2.4 The condition of CE
The operating condition of CE unit as follow: the
running buffer was the solution of 0.1 mol/L H3BO3 and
pH 9.0(pH value was adjusted with sodium hydroxide).
The applied voltage was 20 kV, the average current was
97.0 μA, the temperature was 20 ℃ and the selected
wavelength was 280 nm. Sample was injected by
hydrodynamic injection for 5 s. The separation was
carried out from the positive to the negative electrode.

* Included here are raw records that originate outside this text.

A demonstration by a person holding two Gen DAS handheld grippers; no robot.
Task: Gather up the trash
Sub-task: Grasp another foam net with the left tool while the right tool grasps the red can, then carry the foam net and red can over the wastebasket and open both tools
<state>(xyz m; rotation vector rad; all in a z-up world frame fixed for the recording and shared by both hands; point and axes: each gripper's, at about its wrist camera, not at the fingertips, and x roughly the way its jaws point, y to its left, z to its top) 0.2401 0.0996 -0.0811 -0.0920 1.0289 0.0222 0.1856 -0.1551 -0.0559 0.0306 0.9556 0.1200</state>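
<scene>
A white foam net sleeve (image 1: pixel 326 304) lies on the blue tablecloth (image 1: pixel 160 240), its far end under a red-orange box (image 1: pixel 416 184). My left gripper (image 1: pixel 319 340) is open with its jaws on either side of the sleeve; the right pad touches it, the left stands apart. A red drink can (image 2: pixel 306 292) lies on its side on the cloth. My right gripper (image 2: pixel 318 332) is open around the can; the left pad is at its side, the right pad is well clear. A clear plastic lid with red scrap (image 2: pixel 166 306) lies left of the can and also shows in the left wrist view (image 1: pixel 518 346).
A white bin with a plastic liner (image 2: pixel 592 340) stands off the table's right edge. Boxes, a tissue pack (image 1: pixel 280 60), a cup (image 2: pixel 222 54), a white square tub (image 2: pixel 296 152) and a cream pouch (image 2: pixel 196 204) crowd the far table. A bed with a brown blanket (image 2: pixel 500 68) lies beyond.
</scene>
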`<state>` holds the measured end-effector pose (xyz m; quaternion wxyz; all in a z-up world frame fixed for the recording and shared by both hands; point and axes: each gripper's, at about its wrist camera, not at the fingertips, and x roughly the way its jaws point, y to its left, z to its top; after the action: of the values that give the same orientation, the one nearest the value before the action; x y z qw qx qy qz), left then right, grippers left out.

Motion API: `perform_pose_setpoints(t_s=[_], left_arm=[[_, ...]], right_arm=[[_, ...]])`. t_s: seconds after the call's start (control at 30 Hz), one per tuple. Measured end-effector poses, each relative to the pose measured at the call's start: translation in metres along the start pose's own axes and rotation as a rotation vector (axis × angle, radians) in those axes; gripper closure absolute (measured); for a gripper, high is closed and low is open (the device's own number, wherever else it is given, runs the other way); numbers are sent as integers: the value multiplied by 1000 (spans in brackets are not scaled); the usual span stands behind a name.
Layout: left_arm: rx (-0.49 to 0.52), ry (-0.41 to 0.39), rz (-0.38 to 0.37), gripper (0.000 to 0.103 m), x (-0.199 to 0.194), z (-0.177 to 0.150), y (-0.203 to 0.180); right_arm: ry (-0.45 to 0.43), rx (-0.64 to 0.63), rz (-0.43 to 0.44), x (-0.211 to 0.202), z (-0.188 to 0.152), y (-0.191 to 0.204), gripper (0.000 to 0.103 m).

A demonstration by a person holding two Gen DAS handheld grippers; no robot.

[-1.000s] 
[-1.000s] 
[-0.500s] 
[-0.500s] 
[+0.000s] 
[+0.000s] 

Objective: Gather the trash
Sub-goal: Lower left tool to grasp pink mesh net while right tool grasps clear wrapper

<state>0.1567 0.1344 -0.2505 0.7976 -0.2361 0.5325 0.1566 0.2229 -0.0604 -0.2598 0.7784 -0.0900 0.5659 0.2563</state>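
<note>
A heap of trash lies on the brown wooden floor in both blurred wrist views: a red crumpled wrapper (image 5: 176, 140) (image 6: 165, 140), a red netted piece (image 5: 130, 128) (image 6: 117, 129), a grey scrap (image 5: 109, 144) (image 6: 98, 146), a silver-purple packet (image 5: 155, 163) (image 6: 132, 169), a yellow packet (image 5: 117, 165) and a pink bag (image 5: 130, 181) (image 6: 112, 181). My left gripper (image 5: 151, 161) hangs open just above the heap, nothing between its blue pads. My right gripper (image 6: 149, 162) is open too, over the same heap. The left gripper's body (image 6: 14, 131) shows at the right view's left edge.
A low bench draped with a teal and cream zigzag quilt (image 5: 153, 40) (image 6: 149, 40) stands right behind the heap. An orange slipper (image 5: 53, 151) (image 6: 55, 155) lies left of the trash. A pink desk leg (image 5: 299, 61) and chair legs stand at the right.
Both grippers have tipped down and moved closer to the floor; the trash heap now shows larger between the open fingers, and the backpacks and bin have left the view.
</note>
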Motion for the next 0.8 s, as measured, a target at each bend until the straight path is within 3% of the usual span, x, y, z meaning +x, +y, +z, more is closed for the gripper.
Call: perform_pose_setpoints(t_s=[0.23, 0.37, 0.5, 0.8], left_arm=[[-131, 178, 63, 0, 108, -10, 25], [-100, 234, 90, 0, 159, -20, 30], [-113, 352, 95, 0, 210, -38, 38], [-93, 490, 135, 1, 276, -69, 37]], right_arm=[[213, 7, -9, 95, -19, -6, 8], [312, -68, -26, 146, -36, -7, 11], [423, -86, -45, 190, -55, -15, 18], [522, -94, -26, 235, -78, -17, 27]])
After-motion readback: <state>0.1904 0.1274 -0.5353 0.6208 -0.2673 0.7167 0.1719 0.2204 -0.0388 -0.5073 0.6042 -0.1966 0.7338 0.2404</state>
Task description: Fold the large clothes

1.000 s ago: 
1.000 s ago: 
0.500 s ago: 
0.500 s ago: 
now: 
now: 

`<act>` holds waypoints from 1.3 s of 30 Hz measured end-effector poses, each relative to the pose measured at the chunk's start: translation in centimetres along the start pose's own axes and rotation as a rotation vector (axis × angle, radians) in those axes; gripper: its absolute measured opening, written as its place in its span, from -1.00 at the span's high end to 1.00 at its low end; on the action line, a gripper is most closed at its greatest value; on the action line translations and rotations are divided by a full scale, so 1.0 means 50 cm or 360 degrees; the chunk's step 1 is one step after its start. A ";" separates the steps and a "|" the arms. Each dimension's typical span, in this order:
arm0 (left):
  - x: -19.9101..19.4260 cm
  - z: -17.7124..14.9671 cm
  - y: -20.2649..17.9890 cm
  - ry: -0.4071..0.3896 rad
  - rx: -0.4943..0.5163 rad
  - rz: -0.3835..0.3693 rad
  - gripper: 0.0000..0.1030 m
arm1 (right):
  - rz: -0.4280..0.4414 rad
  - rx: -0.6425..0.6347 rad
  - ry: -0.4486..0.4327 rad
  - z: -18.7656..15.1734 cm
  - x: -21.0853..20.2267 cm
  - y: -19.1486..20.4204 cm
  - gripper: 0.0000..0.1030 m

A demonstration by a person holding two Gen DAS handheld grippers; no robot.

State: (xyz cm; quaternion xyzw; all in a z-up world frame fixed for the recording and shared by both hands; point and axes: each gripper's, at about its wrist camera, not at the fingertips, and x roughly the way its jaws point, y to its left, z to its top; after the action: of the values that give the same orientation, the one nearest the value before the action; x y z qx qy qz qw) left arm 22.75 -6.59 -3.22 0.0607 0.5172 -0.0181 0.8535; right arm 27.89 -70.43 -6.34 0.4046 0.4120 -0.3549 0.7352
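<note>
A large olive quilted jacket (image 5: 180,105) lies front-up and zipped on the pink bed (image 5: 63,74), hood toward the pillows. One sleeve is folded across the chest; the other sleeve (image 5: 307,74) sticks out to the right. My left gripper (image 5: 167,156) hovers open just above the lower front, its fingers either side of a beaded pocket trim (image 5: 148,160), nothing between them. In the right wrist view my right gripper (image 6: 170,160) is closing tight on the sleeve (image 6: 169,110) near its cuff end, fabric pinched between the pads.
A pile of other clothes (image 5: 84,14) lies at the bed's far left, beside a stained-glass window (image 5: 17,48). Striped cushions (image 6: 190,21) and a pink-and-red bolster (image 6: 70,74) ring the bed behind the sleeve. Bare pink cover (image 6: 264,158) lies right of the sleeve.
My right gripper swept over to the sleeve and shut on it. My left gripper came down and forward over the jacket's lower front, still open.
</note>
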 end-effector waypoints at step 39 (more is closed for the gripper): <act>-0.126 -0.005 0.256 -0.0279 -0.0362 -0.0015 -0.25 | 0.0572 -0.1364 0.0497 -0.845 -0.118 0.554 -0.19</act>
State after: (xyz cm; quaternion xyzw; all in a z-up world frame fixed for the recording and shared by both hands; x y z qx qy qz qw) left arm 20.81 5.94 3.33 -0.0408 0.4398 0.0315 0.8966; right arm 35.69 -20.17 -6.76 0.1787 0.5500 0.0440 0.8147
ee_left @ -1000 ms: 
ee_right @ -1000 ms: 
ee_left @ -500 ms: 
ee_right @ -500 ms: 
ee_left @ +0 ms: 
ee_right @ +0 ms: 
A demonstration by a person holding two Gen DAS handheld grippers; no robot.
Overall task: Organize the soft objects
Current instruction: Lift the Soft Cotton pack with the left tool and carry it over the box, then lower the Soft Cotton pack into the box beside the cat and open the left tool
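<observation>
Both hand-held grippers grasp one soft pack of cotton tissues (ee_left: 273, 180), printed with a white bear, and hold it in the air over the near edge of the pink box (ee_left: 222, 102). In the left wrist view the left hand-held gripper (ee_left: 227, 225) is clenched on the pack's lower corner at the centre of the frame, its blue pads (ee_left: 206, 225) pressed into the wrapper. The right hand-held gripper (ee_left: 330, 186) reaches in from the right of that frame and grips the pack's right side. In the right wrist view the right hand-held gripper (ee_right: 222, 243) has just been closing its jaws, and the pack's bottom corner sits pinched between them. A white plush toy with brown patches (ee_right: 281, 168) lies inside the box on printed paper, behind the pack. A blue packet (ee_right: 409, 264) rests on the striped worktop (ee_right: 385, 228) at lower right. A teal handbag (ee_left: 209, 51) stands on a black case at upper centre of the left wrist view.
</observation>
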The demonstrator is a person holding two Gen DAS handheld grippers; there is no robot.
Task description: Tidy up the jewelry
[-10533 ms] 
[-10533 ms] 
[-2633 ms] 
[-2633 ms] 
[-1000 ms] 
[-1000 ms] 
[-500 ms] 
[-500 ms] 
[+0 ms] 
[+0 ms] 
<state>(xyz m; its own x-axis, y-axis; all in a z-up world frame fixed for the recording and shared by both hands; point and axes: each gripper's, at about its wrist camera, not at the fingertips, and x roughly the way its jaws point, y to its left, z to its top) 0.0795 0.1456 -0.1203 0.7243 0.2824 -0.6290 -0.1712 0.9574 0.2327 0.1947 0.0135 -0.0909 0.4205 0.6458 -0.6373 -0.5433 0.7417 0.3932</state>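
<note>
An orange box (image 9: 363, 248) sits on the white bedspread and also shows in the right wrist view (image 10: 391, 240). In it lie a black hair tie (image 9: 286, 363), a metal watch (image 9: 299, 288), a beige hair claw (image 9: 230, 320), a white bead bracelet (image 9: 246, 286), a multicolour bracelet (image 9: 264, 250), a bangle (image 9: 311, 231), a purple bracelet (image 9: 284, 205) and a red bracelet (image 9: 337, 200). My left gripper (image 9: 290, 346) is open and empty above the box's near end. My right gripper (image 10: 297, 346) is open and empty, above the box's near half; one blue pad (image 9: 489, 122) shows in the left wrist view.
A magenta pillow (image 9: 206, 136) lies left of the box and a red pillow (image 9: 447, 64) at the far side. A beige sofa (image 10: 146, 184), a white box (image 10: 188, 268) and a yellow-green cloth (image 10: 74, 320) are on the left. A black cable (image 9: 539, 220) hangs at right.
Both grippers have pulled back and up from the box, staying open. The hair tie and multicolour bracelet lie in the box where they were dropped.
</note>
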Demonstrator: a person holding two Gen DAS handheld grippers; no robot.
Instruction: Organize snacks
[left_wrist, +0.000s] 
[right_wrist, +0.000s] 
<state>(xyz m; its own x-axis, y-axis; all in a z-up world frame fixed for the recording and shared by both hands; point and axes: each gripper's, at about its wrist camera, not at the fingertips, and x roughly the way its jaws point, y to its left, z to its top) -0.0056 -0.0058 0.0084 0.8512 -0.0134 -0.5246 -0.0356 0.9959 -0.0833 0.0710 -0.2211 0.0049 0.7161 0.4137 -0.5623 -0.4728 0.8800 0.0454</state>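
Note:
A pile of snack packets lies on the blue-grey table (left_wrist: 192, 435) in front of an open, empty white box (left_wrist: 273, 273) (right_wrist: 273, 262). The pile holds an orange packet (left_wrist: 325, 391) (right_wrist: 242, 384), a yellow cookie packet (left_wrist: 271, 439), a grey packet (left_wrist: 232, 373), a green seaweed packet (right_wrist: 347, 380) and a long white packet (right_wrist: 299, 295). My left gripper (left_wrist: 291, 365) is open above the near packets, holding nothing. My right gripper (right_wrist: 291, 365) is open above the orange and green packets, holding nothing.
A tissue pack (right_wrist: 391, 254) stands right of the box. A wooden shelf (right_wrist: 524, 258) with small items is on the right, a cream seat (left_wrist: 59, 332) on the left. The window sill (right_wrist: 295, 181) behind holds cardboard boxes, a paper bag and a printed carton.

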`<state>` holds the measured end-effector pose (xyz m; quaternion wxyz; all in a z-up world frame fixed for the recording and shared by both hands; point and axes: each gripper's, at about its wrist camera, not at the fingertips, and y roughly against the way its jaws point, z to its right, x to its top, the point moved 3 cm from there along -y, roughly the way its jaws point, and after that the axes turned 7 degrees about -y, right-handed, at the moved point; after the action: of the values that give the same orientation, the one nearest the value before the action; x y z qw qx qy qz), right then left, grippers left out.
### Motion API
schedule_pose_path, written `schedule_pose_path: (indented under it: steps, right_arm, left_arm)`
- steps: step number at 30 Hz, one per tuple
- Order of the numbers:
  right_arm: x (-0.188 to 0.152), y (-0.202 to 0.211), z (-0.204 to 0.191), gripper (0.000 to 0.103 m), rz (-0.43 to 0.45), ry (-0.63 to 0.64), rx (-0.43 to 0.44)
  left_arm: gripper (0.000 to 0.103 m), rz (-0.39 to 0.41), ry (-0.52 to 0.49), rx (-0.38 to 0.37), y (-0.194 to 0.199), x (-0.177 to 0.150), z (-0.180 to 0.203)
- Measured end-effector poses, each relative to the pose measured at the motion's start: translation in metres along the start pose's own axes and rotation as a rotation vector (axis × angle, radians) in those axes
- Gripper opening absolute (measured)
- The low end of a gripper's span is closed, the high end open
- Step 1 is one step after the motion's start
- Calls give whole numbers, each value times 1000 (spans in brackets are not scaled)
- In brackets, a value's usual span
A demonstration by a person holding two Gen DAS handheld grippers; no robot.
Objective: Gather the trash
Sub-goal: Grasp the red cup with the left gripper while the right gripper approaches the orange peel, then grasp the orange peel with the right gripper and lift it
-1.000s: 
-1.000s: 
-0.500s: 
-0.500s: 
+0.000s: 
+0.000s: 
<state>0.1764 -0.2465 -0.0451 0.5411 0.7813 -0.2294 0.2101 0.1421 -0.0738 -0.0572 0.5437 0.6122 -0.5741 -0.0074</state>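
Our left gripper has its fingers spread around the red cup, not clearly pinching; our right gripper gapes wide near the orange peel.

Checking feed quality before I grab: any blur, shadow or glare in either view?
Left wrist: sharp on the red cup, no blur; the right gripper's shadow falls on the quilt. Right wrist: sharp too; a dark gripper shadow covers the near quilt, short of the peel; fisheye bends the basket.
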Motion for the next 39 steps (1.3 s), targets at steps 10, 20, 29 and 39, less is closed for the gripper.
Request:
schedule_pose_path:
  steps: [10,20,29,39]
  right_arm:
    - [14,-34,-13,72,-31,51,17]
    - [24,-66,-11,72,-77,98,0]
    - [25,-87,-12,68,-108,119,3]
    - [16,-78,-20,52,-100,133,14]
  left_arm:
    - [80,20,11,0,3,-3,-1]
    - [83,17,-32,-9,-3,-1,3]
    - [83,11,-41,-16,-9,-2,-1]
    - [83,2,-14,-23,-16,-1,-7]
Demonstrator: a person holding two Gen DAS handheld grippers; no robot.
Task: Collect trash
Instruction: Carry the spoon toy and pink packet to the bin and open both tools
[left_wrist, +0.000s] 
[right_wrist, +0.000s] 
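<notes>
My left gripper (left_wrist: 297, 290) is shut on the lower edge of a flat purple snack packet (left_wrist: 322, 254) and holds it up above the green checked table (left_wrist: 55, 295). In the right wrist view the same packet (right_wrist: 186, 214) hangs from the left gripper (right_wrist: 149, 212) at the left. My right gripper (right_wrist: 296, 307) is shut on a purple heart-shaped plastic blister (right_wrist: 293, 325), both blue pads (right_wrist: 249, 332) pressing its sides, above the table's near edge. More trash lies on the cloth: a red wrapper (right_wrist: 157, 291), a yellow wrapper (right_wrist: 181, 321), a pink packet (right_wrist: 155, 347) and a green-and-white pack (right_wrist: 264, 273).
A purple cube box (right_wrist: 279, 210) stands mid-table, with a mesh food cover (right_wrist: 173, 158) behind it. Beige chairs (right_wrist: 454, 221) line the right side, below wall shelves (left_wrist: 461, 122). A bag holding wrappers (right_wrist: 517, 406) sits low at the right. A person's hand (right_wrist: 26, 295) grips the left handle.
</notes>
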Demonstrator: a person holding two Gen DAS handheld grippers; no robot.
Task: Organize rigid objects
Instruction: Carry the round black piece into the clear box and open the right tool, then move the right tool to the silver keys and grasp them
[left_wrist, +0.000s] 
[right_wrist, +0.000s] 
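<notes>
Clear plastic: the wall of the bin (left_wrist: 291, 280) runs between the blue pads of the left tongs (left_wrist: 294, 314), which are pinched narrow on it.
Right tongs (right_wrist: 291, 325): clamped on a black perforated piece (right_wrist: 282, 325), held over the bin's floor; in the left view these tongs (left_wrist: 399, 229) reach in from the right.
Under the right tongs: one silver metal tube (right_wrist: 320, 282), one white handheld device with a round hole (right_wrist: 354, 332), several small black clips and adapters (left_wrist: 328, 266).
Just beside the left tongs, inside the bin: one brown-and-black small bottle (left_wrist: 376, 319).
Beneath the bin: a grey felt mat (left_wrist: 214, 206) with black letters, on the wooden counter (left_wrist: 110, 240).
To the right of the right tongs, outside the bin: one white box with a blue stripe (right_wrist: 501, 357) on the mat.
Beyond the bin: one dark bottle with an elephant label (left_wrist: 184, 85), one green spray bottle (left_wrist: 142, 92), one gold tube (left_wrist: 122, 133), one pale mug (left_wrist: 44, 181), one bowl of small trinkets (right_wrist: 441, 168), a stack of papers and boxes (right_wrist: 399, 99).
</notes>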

In order to maintain the capillary under good working
conditions, its surface was regenerated once a day by
consecutive washing with methanol(5 min), followed by
ultrapure water (5 min) and then prepared 0.5 mol/L
sodium hydroxide (5 min) freshly, 0.1 mol/L sodium
hydroxide(5 min) and finally fresh buffer (5 min). In
order to optimize the migration time and the peak shape
reproducibility, the capillary was flushed between
analyses with 0.1 mol/L sodium hydroxide (3 min),
ultrapure water (3 min)and fresh buffer(5 min). When
used under the conditions mentioned above, the capillary
showed good performance for about three months
without losing its initial efficiency.
2.5 Determination of total phenolic content of
areca husk extract
The total phenolic content of areca husk extract
was determined with the Folin -Ciocalteu method [13].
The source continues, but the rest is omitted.